Activity
Reproduce the data in its entirety, exactly as written.

Dataset content
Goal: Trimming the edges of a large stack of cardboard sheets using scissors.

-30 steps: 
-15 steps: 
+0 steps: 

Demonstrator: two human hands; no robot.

Response area
Goal: Trimming the edges of a large stack of cardboard sheets using scissors.

-30 steps: 
-15 steps: 
+0 steps: 

Demonstrator: two human hands; no robot.

This exercise has no more to it.